Free but less precise methods of determining home values include using valuations generated by real-estate websites such as Zillow, Trulia, and Realtor.com. These calculations are typically based on assessed values, recent sales of nearby properties, and property descriptions drawn from public records. Recent updates to your home may not be included. Plus, certain nearby properties may not be appropriate for use as comparable homes; for example, an estate in an exclusive gated community less than a mile from a more traditional neighborhood could skew valuations.
Learn about Loan-to-Value Ratios (LTV)
Finally, a simple, though much less accurate method, is to consider the assessed value of your home for property tax purposes.
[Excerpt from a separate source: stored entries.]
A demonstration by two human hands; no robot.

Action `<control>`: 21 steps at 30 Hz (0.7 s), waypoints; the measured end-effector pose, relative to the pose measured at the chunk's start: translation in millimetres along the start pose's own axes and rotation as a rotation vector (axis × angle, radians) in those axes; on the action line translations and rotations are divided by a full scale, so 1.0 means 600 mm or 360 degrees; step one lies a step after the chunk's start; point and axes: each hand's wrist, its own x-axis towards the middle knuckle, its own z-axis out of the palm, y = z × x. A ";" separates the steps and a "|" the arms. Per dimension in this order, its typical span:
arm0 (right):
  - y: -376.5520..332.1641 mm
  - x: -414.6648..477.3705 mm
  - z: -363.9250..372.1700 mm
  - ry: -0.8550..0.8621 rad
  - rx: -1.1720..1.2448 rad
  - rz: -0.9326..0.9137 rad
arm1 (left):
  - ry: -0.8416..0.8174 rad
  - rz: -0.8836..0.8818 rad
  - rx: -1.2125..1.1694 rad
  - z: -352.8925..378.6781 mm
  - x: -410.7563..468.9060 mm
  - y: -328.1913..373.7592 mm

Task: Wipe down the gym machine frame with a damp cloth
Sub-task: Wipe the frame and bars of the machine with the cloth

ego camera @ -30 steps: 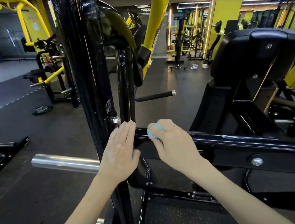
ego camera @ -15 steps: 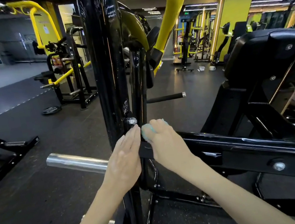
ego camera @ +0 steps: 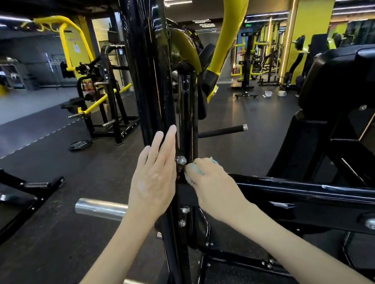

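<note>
Since a second ago, your left hand [ego camera: 155, 177] has slid up the black upright post [ego camera: 148, 75], so its straight fingers now reach past the silver bolt [ego camera: 180, 160] instead of ending below it. Your right hand [ego camera: 212, 186] has come in along the crossbeam [ego camera: 309, 194] toward the post. The teal cloth [ego camera: 197, 169] it carries now sits where beam meets post, just under the bolt. Your left hand lies flat against the post's near face, fingers together and pointing up, holding nothing. Your right hand is curled around the bunched cloth, knuckles up, with only slivers of teal showing past the fingers, and it presses the cloth into that joint. Both hands sit side by side, nearly touching, and your forearms run up from the bottom edge. A chrome bar [ego camera: 99, 207] juts out to the left behind your left wrist.
</note>
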 end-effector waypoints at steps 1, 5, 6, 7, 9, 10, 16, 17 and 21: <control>0.009 -0.010 -0.005 0.0015 -0.0012 -0.0016 | -0.0008 0.0017 0.0011 0.003 -0.004 -0.003; 0.055 -0.065 -0.037 0.0086 -0.0057 0.0030 | 0.0001 0.0051 -0.0010 0.006 -0.007 -0.008; 0.059 -0.072 -0.042 0.0079 -0.0080 0.0076 | 0.0008 0.0046 -0.0019 0.007 -0.006 -0.008; 0.058 -0.073 -0.042 0.0072 -0.0118 0.0119 | 0.0013 0.0037 -0.0023 0.008 -0.005 -0.006; 0.041 -0.055 -0.031 0.0067 -0.0181 0.0173 | 0.0007 0.0021 -0.0034 0.010 -0.005 -0.002; 0.025 -0.041 -0.023 0.0056 -0.0183 0.0170 | 0.0011 0.0011 -0.0037 0.010 -0.006 -0.001; -0.039 0.008 -0.003 -0.0072 -0.0100 0.0070 | -0.0011 -0.0055 -0.0076 0.010 -0.009 0.013; -0.031 -0.001 -0.008 -0.0068 -0.0082 0.0082 | -0.0031 -0.0050 -0.0099 0.009 -0.011 0.021; 0.037 -0.074 -0.049 0.0012 -0.0110 0.0221 | -0.0086 0.0062 -0.0321 0.017 -0.032 0.071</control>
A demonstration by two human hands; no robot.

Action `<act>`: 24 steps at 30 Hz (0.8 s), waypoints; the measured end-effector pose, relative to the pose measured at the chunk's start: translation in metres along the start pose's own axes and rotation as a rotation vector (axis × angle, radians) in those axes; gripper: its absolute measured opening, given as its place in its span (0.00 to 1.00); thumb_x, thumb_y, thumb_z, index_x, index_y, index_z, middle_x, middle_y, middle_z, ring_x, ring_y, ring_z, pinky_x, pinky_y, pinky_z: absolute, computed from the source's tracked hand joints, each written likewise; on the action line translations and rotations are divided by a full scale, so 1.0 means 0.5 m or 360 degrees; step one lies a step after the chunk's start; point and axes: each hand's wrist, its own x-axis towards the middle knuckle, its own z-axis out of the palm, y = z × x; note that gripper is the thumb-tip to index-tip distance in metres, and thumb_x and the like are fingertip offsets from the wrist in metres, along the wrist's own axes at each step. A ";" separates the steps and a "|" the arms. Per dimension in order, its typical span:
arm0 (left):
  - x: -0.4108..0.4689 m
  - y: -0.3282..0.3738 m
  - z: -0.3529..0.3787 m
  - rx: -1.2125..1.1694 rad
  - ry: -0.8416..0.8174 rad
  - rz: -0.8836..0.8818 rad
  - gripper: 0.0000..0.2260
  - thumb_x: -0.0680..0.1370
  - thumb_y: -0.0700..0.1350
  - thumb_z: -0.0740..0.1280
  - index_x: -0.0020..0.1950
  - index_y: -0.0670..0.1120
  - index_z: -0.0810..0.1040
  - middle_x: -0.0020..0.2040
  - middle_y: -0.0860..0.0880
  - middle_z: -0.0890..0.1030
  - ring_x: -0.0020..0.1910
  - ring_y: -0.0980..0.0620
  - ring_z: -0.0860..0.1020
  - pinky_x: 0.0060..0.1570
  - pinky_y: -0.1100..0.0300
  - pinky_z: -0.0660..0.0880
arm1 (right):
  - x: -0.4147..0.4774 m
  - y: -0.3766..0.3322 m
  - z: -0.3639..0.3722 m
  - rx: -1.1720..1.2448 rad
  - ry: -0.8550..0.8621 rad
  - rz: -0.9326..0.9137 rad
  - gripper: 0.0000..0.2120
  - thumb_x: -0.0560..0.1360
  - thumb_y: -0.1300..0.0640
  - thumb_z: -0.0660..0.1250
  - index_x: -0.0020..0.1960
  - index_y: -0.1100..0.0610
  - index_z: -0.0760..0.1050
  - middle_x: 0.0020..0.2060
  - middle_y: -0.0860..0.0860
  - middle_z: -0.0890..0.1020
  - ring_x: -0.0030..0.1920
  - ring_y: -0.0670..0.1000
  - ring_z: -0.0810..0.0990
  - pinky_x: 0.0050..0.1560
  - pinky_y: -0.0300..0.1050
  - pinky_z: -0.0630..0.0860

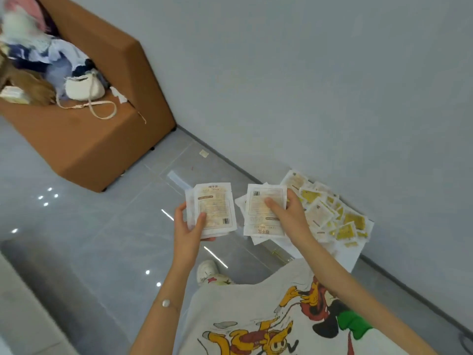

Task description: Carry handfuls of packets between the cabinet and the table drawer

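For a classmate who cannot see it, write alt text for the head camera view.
A person's left hand holds a stack of white sachets; the right hand holds a single sachet above a pile of sachets by a grey wall.

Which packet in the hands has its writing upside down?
The packet in the right hand: its title sits at the bottom edge, flipped. The left hand holds a stack with the title on top.

The packet in the left hand carries printed lines, a header and a small barcode, all too blurred to read. The packet under the right hand shows the same print upside down, also unreadable.
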 end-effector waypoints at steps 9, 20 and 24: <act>-0.011 0.021 -0.404 -0.0281 0.0543 0.0066 0.15 0.79 0.43 0.66 0.62 0.53 0.66 0.57 0.55 0.78 0.46 0.54 0.84 0.32 0.57 0.81 | -0.052 -0.111 0.399 -0.0219 -0.0532 -0.0190 0.09 0.76 0.59 0.68 0.52 0.48 0.73 0.48 0.46 0.82 0.48 0.46 0.83 0.41 0.37 0.80; -0.066 -0.036 -0.785 -0.0531 0.1208 0.0049 0.20 0.79 0.44 0.67 0.68 0.53 0.64 0.60 0.54 0.76 0.48 0.54 0.83 0.34 0.58 0.81 | -0.139 -0.131 0.861 -0.0274 -0.1025 -0.0231 0.08 0.76 0.62 0.68 0.54 0.52 0.75 0.48 0.50 0.83 0.47 0.50 0.84 0.42 0.43 0.81; -0.094 -0.077 -0.874 -0.0650 0.1418 -0.0003 0.20 0.78 0.44 0.67 0.68 0.52 0.65 0.61 0.52 0.75 0.49 0.52 0.83 0.35 0.54 0.81 | -0.162 -0.130 1.003 -0.0303 -0.1142 -0.0174 0.10 0.76 0.58 0.69 0.55 0.51 0.74 0.51 0.52 0.83 0.50 0.52 0.84 0.45 0.48 0.81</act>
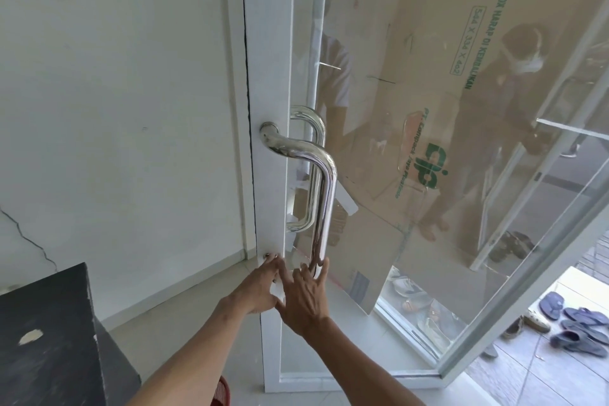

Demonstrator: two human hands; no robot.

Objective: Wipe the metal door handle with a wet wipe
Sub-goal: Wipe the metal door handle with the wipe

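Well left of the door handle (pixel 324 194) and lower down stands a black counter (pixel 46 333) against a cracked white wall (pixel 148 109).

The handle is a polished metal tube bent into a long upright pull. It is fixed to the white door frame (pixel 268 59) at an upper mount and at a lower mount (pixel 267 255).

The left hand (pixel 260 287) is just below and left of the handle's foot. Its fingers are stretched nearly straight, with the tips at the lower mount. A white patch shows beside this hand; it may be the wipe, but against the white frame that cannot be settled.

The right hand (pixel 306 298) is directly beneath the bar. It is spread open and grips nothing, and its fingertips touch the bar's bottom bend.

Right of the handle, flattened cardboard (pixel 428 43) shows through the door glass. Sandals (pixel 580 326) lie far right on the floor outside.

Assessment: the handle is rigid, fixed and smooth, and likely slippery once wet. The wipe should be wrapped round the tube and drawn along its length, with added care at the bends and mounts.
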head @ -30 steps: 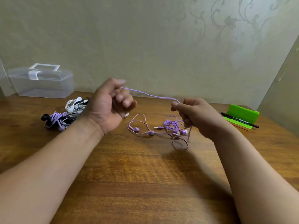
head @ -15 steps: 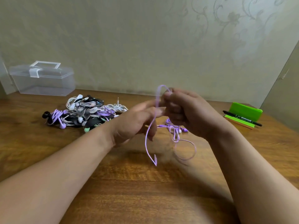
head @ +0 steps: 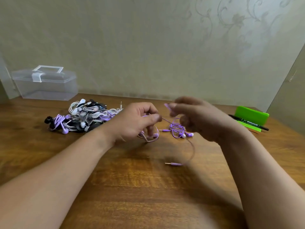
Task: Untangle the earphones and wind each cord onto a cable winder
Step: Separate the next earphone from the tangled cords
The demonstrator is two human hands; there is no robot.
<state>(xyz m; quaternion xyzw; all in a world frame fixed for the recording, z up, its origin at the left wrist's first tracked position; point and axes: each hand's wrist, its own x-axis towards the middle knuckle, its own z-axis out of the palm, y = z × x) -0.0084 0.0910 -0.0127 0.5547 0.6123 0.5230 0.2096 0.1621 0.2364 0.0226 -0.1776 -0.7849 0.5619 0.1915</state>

This number may be more reflective of the practices of your local city and county government, rather than true market value. Plus this amount can be influenced by individual homeowner’s requests to alter valuations through an appeals process.
Subtract outstanding loan balances associated with your home
Your home equity is reduced by debt associated with your home’s purchase, upkeep, renovation, or any loan in which your home is used as collateral. To determine this amount, find the outstanding balances on your mortgage loan, home equity loans, and home equity lines of credit. Your mortgage servicing company should be able to provide you with this information. Generally, this number changes monthly as you pay off loans and the principal amounts are reduced.
Your home equity influences your borrowing capacity and net worth
Why would you want (or need) to know what your home equity is? This information is useful for a variety of reasons.
Should you decide to refinance your mortgage, your home equity may be a crucial number. If your equity is high at a time when interest rates are low and your credit is excellent, you may be able to get a more favorable mortgage loan with lower monthly payments and, possibly, a shorter term.
The market value of your home and your mortgage loan balance may be important numbers if you decide to borrow money using your home as collateral. Generally, the more equity you have, the more you are eligible to borrow using a home equity loan or home equity line of credit (HELOC). Individual lender guidelines vary but some financial institutions will lend as much as 85% of your home’s appraised value less your current mortgage balance, if any.
From a personal perspective, you may want to track your net worth to see if you are making progress in your financial life. Your investments such as your brokerage account funds, IRAs, and 401(k) plan add to your worth, as does the value of your home. Indebtedness, such as your credit card balances and student loans along with your mortgage loan, reduce this number. As your home equity grows, your net worth is likely to increase at the same time.